Scientists are extremely concerned about a dangerous parasitic disease threatening the lives of millions across Africa.
Sleeping sickness, also known as Human African Trypanosomiasis (HAT), has been present in the sub-Saharan African region since the 19th century. The disease is caused by a parasite transmitted by the tsetse fly that attacks the central nervous system, and it is endemic in 36 countries. HAT infection has two forms depending on the specific type of parasite, and according to the World Health Organization (WHO), this disease can be fatal if left untreated.
Scientists have made a breakthrough in sleeping sickness research. (Photo: Getty)
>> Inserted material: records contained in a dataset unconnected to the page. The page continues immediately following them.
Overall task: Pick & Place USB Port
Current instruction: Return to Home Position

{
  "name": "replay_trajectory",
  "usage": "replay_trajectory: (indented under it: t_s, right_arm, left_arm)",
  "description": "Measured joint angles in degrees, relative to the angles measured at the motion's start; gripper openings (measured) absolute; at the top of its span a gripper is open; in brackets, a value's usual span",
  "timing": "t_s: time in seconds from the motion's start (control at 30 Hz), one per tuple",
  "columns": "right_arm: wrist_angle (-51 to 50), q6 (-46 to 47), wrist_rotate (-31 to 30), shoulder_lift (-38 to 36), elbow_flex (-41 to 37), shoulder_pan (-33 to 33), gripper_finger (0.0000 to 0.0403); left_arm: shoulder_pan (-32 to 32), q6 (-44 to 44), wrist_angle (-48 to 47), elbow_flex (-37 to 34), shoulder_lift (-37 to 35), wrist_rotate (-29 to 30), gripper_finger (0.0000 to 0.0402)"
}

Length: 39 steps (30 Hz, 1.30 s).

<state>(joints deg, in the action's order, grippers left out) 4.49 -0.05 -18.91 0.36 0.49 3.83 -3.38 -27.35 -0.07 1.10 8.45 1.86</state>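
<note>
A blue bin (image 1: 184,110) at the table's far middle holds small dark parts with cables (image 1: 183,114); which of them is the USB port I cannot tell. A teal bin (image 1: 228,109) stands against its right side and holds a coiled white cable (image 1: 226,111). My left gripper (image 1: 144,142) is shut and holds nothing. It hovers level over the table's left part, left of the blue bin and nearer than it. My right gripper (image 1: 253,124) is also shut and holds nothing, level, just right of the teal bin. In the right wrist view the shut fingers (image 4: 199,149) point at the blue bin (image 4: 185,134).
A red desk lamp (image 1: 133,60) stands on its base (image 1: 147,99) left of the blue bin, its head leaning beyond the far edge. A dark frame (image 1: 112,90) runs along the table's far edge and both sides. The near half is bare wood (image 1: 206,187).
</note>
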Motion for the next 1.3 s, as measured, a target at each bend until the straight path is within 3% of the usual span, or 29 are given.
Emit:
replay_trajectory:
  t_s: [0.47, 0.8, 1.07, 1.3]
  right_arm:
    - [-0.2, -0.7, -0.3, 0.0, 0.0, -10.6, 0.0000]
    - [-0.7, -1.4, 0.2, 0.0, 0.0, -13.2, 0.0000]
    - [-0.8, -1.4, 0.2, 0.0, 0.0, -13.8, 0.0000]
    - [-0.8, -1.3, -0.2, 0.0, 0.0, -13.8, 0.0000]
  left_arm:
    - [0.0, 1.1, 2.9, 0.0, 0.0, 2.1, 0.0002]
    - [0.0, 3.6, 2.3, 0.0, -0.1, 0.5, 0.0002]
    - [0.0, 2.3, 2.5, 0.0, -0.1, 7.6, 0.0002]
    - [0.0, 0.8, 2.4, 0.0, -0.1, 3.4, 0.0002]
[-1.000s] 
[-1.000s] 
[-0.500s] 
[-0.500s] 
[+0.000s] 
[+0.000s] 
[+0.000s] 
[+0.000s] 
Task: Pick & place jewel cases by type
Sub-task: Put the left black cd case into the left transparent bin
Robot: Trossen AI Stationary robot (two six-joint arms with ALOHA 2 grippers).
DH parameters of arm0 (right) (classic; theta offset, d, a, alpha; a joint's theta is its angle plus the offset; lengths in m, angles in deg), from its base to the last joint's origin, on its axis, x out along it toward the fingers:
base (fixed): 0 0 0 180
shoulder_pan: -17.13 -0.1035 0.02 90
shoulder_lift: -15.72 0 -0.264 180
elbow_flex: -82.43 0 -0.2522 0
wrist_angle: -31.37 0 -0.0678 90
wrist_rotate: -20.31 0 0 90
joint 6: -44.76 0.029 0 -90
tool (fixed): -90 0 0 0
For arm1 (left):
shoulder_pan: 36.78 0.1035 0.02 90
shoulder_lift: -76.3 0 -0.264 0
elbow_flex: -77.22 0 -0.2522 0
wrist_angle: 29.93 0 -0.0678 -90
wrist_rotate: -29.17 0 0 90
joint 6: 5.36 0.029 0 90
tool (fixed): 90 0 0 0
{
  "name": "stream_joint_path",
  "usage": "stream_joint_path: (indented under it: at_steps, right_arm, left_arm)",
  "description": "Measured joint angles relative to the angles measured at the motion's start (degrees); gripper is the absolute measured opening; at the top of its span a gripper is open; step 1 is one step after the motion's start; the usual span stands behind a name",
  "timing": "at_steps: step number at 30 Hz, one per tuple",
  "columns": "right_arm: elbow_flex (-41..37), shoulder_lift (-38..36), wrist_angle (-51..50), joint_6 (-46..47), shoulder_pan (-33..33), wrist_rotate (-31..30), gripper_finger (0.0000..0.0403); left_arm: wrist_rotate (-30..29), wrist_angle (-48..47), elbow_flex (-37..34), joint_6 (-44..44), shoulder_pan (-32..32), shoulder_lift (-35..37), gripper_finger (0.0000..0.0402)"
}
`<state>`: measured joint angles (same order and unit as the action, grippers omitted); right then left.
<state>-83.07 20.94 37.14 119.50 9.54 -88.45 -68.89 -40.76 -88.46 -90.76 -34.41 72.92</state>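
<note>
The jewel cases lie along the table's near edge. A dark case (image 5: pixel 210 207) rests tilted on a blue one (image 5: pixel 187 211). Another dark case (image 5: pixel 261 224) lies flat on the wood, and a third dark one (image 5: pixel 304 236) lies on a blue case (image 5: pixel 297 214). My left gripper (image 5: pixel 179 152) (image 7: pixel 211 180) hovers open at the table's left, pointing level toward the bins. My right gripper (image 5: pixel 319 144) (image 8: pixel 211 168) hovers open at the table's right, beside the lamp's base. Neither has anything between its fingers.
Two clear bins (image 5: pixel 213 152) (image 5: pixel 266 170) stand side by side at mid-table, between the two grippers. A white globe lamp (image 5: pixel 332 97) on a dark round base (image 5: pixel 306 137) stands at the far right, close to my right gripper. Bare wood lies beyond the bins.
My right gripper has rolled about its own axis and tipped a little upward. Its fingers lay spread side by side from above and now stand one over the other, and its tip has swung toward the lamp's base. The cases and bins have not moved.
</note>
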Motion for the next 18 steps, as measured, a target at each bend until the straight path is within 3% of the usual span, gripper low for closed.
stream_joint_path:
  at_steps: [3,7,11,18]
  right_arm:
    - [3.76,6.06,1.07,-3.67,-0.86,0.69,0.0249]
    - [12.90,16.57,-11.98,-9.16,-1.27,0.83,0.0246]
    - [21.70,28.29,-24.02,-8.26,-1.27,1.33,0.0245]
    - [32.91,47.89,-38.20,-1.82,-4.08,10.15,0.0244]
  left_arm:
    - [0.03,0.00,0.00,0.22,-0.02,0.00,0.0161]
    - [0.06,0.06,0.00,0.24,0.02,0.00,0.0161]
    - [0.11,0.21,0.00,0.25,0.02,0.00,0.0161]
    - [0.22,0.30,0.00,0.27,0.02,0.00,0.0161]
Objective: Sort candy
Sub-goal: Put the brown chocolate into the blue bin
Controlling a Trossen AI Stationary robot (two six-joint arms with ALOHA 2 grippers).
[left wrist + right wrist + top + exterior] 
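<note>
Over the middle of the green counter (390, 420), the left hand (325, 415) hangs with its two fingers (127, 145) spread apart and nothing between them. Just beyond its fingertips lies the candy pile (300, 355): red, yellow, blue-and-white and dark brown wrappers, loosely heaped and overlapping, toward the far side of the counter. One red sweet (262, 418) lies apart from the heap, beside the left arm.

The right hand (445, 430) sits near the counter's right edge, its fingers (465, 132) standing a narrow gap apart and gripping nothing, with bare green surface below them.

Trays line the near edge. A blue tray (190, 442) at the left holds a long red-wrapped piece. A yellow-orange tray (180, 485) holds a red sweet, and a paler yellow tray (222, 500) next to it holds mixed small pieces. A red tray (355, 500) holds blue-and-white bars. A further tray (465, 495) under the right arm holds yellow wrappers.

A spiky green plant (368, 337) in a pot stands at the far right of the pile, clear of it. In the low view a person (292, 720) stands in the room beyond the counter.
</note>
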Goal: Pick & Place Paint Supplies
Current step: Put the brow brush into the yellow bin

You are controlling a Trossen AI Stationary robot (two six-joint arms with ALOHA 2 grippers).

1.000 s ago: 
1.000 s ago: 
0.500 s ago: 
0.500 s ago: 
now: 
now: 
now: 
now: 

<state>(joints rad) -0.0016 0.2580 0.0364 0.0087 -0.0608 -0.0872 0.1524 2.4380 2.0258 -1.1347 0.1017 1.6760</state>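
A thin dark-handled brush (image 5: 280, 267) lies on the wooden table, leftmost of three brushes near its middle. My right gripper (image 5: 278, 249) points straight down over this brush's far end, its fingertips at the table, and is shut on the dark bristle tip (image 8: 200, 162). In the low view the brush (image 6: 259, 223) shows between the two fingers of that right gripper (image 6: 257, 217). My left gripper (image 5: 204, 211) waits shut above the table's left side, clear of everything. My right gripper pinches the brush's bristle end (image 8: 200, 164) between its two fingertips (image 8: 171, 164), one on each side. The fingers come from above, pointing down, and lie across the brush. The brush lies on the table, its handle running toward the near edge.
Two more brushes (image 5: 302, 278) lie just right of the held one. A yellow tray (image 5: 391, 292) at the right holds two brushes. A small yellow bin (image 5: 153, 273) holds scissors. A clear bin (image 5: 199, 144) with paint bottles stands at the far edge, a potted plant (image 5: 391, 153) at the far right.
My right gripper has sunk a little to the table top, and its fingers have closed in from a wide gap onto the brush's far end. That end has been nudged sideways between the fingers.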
The World Health Organization (WHO) states: “HAT is threatening millions of people in 36 countries in sub-Saharan Africa. Those affected often live in remote rural areas with limited access to comprehensive healthcare services, complicating the monitoring, diagnosis, and treatment of cases. Additionally, population displacement, war, and poverty are significant factors facilitating transmission.”
The two forms of HAT are caused by two species of the Trypanosoma parasite. Trypanosoma brucei gambiense is found in 24 countries in West and Central Africa, while Trypanosoma brucei rhodesiense is found in 13 countries in East and Southern Africa. It is estimated that this disease could kill around 70 million people in sub-Saharan Africa and is classified as a “pandemic.”
Recent research published by scientists at the University of Glasgow analyzed how the disease develops, which could help health officials better diagnose and treat the disease in its two stages (early and late). Using experimental mice, researchers found that a range of host genes controlling the disease’s development in the central nervous system are activated earlier than previously thought – even before the neurological signs of the disease appear.
The disease is primarily transmitted by the tsetse fly carrying one of the two parasites. (Photo: Getty)
The findings published in the journal PLOS “Neglected Tropical Diseases” explain why neurological symptoms appear early, thereby understanding how the parasite can invade the central nervous system so quickly after infection.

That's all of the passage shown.